Monday, April 6, 2009

No vacancy

Watching the “Powers of Ten” and reading the last lines of Shelley’s “Mont Blanc” reminded me of an article I read about the Hubble Telescope discovering a new planet. The telescope snapped a picture of it 10 years ago, but it was hidden from view by the glare of the star in front of it. Scientists figured out a way to get around this and were able to see a gas giant, 3 times the size of Jupiter. I thought about this giant planet hurtling along an orbit somewhere, and the image of our own startlingly beautiful Milky Way, and it makes absolutely no sense that we could be the only beings in the universe. It would be a waste of matter and form. However, when we look to the stars, the vacuum of space can seem like only “silence and solitude” and therefore “vacancy”. This is somewhat like the old tree falling in the woods question. I think in the fast-paced modern world people are afraid of silence because it reminds them of death. It is as if life must be boisterous and loud and “in-your-face” to really be life. Your relaxation time must be just as filled as your work time, or else you’re wasting it. But life is waiting to be discovered in the vacancy of the moment.
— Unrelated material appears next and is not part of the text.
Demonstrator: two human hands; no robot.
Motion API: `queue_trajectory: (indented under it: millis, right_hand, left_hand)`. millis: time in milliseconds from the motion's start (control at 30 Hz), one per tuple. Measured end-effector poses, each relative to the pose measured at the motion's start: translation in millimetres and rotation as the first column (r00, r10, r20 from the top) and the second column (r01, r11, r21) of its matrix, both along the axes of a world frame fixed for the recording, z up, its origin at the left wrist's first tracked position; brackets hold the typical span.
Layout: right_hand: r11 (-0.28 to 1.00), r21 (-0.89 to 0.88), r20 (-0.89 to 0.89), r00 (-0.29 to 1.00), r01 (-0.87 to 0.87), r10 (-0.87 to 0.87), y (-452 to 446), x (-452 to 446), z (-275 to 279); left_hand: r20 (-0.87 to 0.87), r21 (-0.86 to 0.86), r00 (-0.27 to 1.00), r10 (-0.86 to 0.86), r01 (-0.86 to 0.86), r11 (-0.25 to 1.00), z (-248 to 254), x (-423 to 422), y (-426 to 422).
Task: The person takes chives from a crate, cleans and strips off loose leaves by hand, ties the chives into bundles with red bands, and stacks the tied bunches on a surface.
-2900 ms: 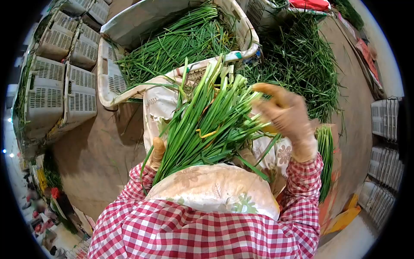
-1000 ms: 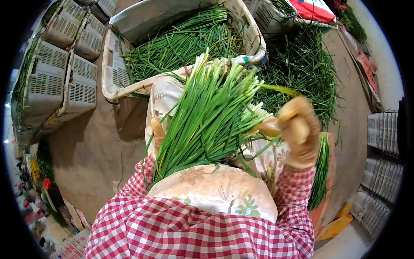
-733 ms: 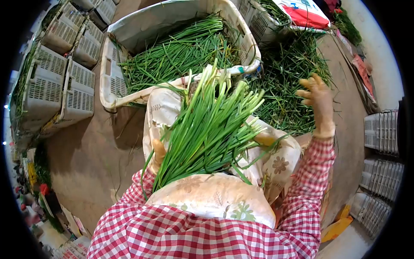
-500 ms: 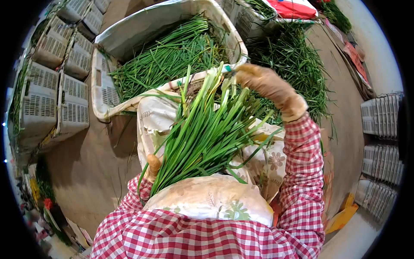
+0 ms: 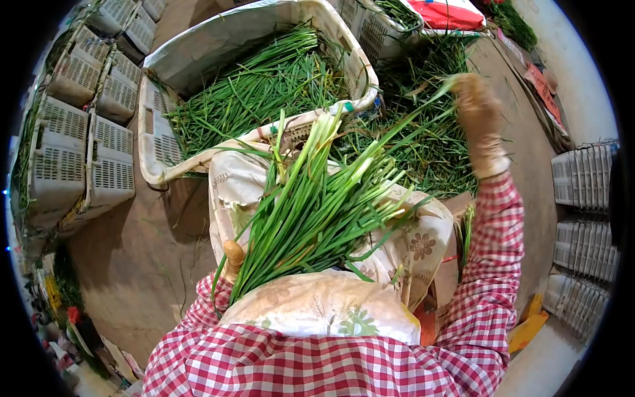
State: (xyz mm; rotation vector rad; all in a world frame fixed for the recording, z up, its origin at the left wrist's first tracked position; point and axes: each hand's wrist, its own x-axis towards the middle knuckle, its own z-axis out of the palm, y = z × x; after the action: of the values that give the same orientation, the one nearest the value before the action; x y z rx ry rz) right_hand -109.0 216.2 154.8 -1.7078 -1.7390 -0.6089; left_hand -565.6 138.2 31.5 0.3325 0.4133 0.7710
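Observation:
A loose bunch of green chives with pale stem ends lies across my lap on a flower-printed apron. My left hand, in a tan glove, is closed around the leafy lower end, its thumb showing and the other fingers hidden under the leaves. Out to the right, my gloved right hand is raised and pinches a few thin leaves that trail back toward the bunch. Motion blurs its fingers a little.
Before my knees stands a large white crate with cut chives inside. A heap of loose green leaves lies right of it. White crates are stacked at left, and more crates stand by the right wall.
My right hand has swung right and outward from the bunch's stem ends, drawing thin leaves along. The stems at the bunch's right side have fanned lower. My left hand stays in place.

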Motion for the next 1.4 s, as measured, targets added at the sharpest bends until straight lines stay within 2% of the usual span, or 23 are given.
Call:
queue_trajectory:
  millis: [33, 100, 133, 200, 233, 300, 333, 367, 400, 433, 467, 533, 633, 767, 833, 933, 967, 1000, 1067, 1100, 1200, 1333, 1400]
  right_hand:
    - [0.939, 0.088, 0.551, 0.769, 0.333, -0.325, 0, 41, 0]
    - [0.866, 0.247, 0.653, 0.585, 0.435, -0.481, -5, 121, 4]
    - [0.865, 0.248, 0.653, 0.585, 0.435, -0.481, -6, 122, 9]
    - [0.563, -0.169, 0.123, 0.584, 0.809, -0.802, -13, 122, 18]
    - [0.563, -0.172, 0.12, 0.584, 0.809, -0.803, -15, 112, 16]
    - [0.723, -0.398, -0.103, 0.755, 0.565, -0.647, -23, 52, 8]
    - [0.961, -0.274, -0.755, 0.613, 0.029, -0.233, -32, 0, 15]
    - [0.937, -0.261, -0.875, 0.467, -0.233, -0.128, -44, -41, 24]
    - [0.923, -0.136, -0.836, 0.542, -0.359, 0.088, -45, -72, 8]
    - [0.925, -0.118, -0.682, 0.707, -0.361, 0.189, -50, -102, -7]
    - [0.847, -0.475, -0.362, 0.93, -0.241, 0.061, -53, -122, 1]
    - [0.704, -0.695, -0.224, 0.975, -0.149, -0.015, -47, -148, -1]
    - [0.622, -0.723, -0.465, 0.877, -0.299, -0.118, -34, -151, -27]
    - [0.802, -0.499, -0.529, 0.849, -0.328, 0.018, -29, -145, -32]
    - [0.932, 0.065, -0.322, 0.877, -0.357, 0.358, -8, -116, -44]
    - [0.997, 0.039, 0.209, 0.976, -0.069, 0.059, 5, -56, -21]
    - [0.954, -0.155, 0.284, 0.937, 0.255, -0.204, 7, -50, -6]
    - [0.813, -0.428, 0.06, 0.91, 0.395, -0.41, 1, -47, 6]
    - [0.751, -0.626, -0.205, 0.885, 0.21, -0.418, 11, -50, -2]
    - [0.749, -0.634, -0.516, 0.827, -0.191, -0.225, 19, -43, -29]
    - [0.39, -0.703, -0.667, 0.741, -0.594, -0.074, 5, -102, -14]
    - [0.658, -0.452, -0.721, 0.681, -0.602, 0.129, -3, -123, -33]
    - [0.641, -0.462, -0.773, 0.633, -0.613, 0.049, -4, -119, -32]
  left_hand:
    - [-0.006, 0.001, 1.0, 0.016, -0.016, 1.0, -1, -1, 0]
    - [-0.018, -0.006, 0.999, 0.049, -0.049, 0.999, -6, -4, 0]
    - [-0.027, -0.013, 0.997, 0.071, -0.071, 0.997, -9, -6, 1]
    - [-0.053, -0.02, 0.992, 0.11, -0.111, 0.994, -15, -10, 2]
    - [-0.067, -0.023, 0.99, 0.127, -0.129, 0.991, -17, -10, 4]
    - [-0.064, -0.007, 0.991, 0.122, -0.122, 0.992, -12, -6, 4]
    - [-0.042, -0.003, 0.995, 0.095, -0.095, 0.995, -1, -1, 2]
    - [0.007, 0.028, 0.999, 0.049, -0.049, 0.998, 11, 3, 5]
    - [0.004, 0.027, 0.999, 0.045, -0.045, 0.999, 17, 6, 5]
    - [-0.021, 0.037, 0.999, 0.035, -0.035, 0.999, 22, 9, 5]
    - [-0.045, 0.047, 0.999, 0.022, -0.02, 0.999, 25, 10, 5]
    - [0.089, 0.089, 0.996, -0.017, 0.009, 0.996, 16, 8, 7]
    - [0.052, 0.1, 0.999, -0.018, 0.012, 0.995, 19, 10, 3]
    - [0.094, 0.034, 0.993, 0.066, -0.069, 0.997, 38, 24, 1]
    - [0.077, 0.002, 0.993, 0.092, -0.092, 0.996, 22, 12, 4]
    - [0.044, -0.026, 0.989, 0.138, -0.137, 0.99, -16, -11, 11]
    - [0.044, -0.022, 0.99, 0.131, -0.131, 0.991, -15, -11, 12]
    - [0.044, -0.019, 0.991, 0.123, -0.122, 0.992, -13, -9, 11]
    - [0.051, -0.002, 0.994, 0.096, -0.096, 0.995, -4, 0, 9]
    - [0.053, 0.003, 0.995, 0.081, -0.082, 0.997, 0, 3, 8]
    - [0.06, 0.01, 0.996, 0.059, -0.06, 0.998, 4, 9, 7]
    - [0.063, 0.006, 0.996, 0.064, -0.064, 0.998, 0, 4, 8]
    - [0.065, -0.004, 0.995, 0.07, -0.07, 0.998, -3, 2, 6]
These are the flashes of stillness that allow you to hear your heartbeat; the seconds of solitude when you catch the faintest whisper of the breeze lazily sliding through the leaves, making them murmur to one another in voices just low enough to make it seem like an imagining. The silence can sometimes be the only reminder that you are alive, and not just an automaton, rushing, rushing, rushing, towards death.